[Data segment]
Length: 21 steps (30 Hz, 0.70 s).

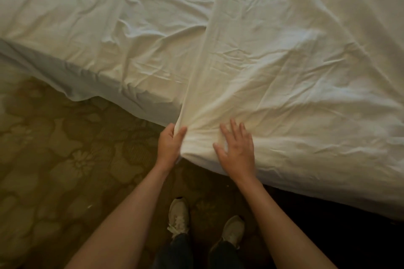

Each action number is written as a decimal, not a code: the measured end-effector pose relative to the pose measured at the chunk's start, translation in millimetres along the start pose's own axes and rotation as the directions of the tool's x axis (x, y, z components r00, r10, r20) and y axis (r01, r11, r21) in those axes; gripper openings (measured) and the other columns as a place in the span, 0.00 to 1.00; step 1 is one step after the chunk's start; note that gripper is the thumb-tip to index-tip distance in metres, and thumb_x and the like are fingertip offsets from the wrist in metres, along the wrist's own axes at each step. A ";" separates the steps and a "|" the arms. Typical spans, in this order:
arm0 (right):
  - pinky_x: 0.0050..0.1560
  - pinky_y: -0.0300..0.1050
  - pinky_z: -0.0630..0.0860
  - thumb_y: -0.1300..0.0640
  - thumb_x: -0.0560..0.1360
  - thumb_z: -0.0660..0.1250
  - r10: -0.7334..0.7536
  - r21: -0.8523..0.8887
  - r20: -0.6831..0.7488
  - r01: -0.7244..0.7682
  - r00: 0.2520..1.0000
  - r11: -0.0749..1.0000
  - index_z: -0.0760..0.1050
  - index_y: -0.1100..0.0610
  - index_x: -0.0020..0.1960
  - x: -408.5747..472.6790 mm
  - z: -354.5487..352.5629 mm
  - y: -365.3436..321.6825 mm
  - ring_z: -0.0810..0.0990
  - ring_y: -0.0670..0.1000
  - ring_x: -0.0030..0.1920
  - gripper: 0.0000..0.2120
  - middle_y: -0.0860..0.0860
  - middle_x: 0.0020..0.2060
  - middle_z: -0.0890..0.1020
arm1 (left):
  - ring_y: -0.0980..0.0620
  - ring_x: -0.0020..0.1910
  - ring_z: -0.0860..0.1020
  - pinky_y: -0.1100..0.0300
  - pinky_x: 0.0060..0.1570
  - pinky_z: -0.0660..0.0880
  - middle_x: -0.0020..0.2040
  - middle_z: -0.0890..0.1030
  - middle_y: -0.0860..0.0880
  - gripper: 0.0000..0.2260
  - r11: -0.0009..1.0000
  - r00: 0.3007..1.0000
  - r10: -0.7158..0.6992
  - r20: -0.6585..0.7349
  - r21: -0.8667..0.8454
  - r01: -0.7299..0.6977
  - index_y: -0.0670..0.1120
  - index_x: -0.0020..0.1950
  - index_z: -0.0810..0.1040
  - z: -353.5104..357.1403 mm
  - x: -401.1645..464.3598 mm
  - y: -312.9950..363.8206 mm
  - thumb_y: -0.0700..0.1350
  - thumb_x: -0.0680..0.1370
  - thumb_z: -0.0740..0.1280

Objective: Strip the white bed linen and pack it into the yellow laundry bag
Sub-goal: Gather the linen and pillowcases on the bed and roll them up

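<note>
Two hands work at the bed's corner: left hand [169,144] pinches the white sheet [251,76], right hand [237,150] lies spread flat on it, ready to pull next.

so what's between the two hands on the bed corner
In the head view, only a bunched stretch of the wrinkled white bed sheet: the left hand pinches its gathered edge, the right hand lies flat and open on it.

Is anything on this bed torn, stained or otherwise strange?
Nothing stands out. The sheet is only creased, bunched where the left hand pinches its corner. The right hand lies flat on it. No tear or stain shows.
</note>
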State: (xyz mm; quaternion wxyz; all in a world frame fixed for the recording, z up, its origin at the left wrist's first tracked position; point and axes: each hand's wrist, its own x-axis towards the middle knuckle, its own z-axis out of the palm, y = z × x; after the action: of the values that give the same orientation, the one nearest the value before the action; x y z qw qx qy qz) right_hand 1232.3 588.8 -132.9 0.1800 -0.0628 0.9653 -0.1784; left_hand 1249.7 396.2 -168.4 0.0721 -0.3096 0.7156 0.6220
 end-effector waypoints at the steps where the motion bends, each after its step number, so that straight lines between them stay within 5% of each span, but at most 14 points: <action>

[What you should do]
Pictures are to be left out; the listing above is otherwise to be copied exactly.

[The completed task]
Length: 21 steps (30 Hz, 0.70 s).


Each action number is written as a decimal, not a code: the measured end-effector pose relative to the pose measured at the chunk's start, translation in millimetres along the start pose's own axes and rotation as the directions of the tool's x axis (x, y, z components r00, r10, r20) and y axis (r01, r11, r21) in those axes; gripper openings (measured) and the other columns as a place in the span, 0.00 to 1.00; step 1 is one step after the chunk's start; note that gripper is the thumb-tip to index-tip distance in metres, and thumb_x and the like are fingertip offsets from the wrist in metres, along the wrist's own axes at each step. A ";" separates the steps and a "|" the arms. Typical spans, in this order:
arm0 (right):
  - pinky_x: 0.0050..0.1560
  - pinky_y: -0.0300..0.1050
  - pinky_z: -0.0630..0.0860
  - thumb_y: -0.1300..0.0640
  - thumb_x: -0.0560..0.1360
  - thumb_z: -0.0660..0.1250
  - r10: -0.7334..0.7536
  - r21: -0.8523..0.8887
  - r20: -0.6831..0.7488
  - r01: -0.7244..0.7682
  - r00: 0.2520..1.0000
  - r11: -0.0749..1.0000
  - index_z: -0.0760..0.1050
  - index_y: -0.1100..0.0610
  - index_x: -0.0020..0.1960
  - x: -408.5747..472.6790 mm
  - z: -354.5487..352.5629 mm
  - y: -365.3436..321.6825 mm
  - ring_z: -0.0810..0.0990
  - ring_y: -0.0670..0.1000
  - ring_x: -0.0030..0.1920
  - gripper: 0.0000..0.2120
  - middle_y: -0.0860..0.0860
  - middle_x: 0.0020..0.2060
  - middle_z: -0.0890..0.1020
arm1 (left):
  - ring_y: -0.0980..0.0620
  - ring_x: -0.0020..0.1910
  - ring_z: -0.0860..0.1020
  - pinky_y: -0.1100..0.0300
  - pinky_x: 0.0060..0.1570
  - pinky_z: -0.0660..0.0880
  - middle_x: -0.0020..0.2040
  - middle_z: -0.0890..0.1030
  - middle_y: -0.0860..0.0880
  - gripper: 0.0000..0.2260
  - r11: -0.0009..1.0000
  - r00: 0.3007..1.0000
  - r10: -0.7158..0.6992
  - r20: -0.6585..0.7349
  - r21: -0.8667..0.8454
  - r01: -0.7299..0.6977
  - index_y: -0.0670..0.1120
  - index_x: -0.0020..0.1950
  - index_z: -0.0810..0.1040
  - z: -353.5104..357.1403 mm
  - x: -401.1645..464.3598 mm
  - y: -312.9950..363.8206 mm
  - thumb_y: -0.0700..0.1350
  - thumb_x: -0.0680..0.1370
  - thumb_z: -0.0740..0.1280

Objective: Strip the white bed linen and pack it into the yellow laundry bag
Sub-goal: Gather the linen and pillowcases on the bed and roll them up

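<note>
Two hands work at the bed's corner: left hand [169,144] pinches the white sheet [251,76], right hand [237,150] lies spread flat on it, ready to pull next.

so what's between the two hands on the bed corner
In the head view, only a bunched stretch of the wrinkled white bed sheet: the left hand pinches its gathered edge, the right hand lies flat and open on it.

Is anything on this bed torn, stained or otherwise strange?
Nothing stands out. The sheet is only creased, bunched where the left hand pinches its corner. The right hand lies flat on it. No tear or stain shows.
</note>
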State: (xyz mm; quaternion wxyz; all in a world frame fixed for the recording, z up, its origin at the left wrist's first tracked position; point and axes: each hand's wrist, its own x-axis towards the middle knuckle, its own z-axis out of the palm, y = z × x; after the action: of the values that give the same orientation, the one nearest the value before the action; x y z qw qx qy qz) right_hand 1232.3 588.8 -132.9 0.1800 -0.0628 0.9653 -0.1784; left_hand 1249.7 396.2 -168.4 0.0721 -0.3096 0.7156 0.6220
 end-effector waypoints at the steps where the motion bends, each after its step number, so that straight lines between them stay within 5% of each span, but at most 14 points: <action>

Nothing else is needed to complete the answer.